Everything in the listing should be copied exactly, save for the pictures.

____________________

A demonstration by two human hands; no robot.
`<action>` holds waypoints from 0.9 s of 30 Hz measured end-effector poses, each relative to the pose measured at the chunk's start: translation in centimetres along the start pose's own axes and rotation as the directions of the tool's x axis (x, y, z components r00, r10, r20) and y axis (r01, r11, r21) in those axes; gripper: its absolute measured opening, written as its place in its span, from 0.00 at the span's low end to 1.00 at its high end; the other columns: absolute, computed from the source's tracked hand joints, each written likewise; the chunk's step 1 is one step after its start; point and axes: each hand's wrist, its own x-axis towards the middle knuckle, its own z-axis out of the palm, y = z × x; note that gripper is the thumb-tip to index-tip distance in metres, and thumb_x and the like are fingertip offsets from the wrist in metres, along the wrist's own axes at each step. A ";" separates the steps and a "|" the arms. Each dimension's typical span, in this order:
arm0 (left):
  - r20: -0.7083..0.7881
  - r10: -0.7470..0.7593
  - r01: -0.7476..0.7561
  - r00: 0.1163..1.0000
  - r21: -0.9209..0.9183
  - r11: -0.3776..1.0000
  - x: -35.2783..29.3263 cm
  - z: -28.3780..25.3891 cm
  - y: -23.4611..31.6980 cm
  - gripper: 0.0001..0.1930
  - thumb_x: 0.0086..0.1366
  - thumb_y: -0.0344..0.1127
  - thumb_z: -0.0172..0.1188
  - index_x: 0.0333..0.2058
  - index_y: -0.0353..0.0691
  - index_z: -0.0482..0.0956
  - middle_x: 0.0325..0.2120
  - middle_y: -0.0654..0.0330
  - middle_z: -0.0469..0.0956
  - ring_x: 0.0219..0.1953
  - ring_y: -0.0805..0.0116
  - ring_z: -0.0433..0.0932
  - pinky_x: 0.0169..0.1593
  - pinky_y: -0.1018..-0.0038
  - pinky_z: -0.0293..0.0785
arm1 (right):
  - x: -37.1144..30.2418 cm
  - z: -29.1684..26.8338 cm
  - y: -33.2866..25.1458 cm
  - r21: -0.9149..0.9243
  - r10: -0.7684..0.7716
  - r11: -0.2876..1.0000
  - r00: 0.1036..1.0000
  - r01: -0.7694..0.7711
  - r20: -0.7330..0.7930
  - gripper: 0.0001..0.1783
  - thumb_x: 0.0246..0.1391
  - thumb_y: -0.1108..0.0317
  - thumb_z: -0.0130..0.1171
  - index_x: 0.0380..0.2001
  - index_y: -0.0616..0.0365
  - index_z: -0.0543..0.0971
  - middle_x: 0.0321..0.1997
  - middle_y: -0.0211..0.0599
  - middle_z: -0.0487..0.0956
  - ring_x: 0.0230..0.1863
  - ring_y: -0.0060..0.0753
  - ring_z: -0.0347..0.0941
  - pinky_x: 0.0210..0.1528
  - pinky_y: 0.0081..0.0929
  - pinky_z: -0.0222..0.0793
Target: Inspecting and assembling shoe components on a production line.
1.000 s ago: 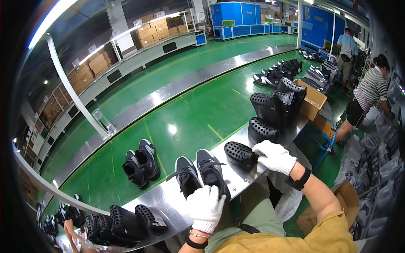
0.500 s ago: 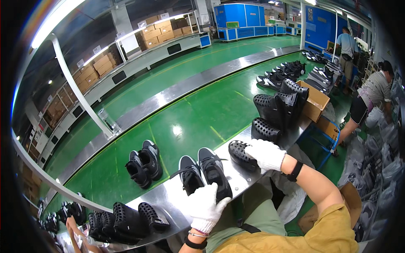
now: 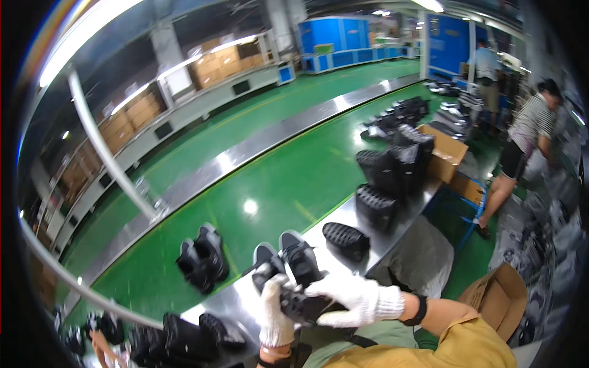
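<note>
Both gloved hands are at a black, hole-dotted, toe-shaped piece [image 3: 299, 308] in front of me. My right hand [image 3: 353, 300] grips it from the right, fingers over its top and thumb below. My left hand [image 3: 275, 310] closes on its left side; motion blurs the fingers. Just beyond, a pair of black sneakers with grey toes, a left sneaker [image 3: 265, 256] and a right sneaker [image 3: 299, 256], stands on the metal ledge; the hands partly hide their heels. A similar dotted piece [image 3: 346, 240] lies on the ledge to their right.
Another sneaker pair [image 3: 202, 257] sits on the green surface at left. Black dotted pieces stand in stacks at right [image 3: 392, 168] and lower left [image 3: 184, 337]. A carton [image 3: 448, 153] is beyond the right stack. Another person's hand [image 3: 101, 346] shows at lower left; two people stand at right.
My right hand has moved left and nearer from the ledge with a dotted piece, meeting my left hand in front of the sneakers. The left hand has shifted off the right sneaker's heel.
</note>
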 end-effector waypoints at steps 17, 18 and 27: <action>0.746 0.069 -0.699 0.662 0.648 -0.301 6.2 -3.0 -3.5 0.14 0.56 0.32 0.63 0.41 0.36 0.80 0.38 0.46 0.80 0.43 0.47 0.79 0.51 0.60 0.74 | -2.7 0.0 3.1 -0.011 0.261 0.951 0.820 -0.310 -0.509 0.20 0.53 0.62 0.64 0.49 0.54 0.78 0.43 0.45 0.82 0.44 0.46 0.79 0.49 0.36 0.75; 0.763 -0.038 -0.704 0.645 0.575 -0.416 6.0 -1.9 -2.7 0.13 0.54 0.33 0.64 0.38 0.37 0.79 0.35 0.47 0.79 0.40 0.46 0.79 0.47 0.59 0.75 | -2.9 0.1 4.0 -0.061 0.221 0.956 0.841 -0.287 -0.494 0.20 0.53 0.61 0.63 0.48 0.53 0.78 0.42 0.45 0.82 0.44 0.47 0.79 0.49 0.37 0.74; 0.655 0.152 -0.481 0.740 0.673 -0.561 7.6 -1.7 -3.2 0.08 0.54 0.38 0.63 0.32 0.43 0.82 0.27 0.50 0.81 0.33 0.47 0.81 0.38 0.56 0.77 | -2.0 -1.4 2.2 -0.182 0.305 0.927 0.941 -0.328 -0.147 0.22 0.53 0.54 0.61 0.49 0.52 0.76 0.39 0.45 0.81 0.41 0.49 0.79 0.45 0.40 0.74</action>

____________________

▸ Problem solution
A demonstration by two human hands; no robot.
`<action>` holds waypoints from 0.9 s of 30 Hz measured end-effector poses, each relative to the pose measured at the chunk's start: translation in centimetres along the start pose's own axes and rotation as the directions of the tool's x axis (x, y, z components r00, r10, r20) and y axis (r01, r11, r21) in those axes; gripper: its absolute measured opening, written as its place in its span, from 0.00 at the span's low end to 1.00 at its high end; the other columns: absolute, computed from the source's tracked hand joints, each written likewise; the chunk's step 1 is one step after its start; point and axes: each hand's wrist, its own x-axis towards the middle knuckle, its own z-axis out of the palm, y = z × x; note that gripper is the thumb-tip to index-tip distance in metres, and thumb_x and the like are fingertip offsets from the wrist in metres, along the wrist's own axes at each step. A ";" separates the steps and a "|" the arms. Each dimension's typical span, in this order:
arm0 (left):
  - r20: -0.7083..0.7881
  - r10: -0.7470..0.7593
  - r01: -0.7476..0.7561
  - r00: 0.1163..1.0000
  - r21: -0.9209..0.9183
  - r11: -0.3776..1.0000
  - x: -35.2783..29.3263 cm
  - z: -28.3780..25.3891 cm
  - y: -23.4611..31.6980 cm
  - gripper: 0.0001..0.1930
  - thumb_x: 0.0086..0.1366
  - thumb_y: -0.0344..0.1127
  - thumb_z: -0.0172..0.1188
  - index_x: 0.0333..0.2058
  - index_y: -0.0353..0.0691
  - index_z: -0.0482..0.0956
  - middle_x: 0.0325..0.2120
  - middle_y: -0.0654..0.0330
  - middle_z: -0.0469..0.0956
  - ring_x: 0.0219..0.1953
  - ring_y: -0.0805..0.0116
  - ring_z: -0.0433..0.0932
  - pinky_x: 0.0169..0.1593
  - pinky_y: -0.1018..-0.0038
  - pinky_z: -0.0293..0.0785
arm1 (right):
  - x: -37.1144..30.2418 cm
  - z: -29.1684..26.8338 cm
  - y: -33.2866..25.1458 cm
  - r21: -0.9149..0.9243
  - r10: -0.7684..0.7716
  - r11: -0.2876..1.0000
  - r00: 0.1036..1.0000
  - r01: -0.7694..0.7711
  - r20: -0.7330..0.7930
  - gripper: 0.0001..0.1783
  - thumb_x: 0.0246..0.1391
  - thumb_y: -0.1108..0.0317
  - thumb_z: -0.0130..0.1171
  - index_x: 0.0380..0.2001
  - index_y: -0.0616..0.0365
  - index_z: -0.0543..0.0971
  - middle_x: 0.0321..0.1997
  - middle_y: -0.0211..0.0599
  - middle_z: -0.0487..0.0956
  - ring_x: 0.0230..0.1863
  - ring_y: -0.0060..0.0753
  - ring_z: -0.0347..0.0941
  - pinky_x: 0.0210..0.1528
  - pinky_y: 0.0081..0.0929
  - pinky_z: -0.0222..0.0793
Target: Inspecting and assembling shoe components on a production line.
1.000 s ago: 
0.500 s ago: 
now: 
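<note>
Both gloved hands are at a black, hole-dotted, toe-shaped piece [image 3: 299, 308] in front of me. My right hand [image 3: 353, 300] grips it from the right, fingers over its top and thumb below. My left hand [image 3: 275, 310] closes on its left side; motion blurs the fingers. Just beyond, a pair of black sneakers with grey toes, a left sneaker [image 3: 265, 256] and a right sneaker [image 3: 299, 256], stands on the metal ledge; the hands partly hide their heels. A similar dotted piece [image 3: 346, 240] lies on the ledge to their right.
Another sneaker pair [image 3: 202, 257] sits on the green surface at left. Black dotted pieces stand in stacks at right [image 3: 392, 168] and lower left [image 3: 184, 337]. A carton [image 3: 448, 153] is beyond the right stack. Another person's hand [image 3: 101, 346] shows at lower left; two people stand at right.
My right hand has moved left and nearer from the ledge with a dotted piece, meeting my left hand in front of the sneakers. The left hand has shifted off the right sneaker's heel.
</note>
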 end-effector waypoints at steps 17, 18 and 27: <action>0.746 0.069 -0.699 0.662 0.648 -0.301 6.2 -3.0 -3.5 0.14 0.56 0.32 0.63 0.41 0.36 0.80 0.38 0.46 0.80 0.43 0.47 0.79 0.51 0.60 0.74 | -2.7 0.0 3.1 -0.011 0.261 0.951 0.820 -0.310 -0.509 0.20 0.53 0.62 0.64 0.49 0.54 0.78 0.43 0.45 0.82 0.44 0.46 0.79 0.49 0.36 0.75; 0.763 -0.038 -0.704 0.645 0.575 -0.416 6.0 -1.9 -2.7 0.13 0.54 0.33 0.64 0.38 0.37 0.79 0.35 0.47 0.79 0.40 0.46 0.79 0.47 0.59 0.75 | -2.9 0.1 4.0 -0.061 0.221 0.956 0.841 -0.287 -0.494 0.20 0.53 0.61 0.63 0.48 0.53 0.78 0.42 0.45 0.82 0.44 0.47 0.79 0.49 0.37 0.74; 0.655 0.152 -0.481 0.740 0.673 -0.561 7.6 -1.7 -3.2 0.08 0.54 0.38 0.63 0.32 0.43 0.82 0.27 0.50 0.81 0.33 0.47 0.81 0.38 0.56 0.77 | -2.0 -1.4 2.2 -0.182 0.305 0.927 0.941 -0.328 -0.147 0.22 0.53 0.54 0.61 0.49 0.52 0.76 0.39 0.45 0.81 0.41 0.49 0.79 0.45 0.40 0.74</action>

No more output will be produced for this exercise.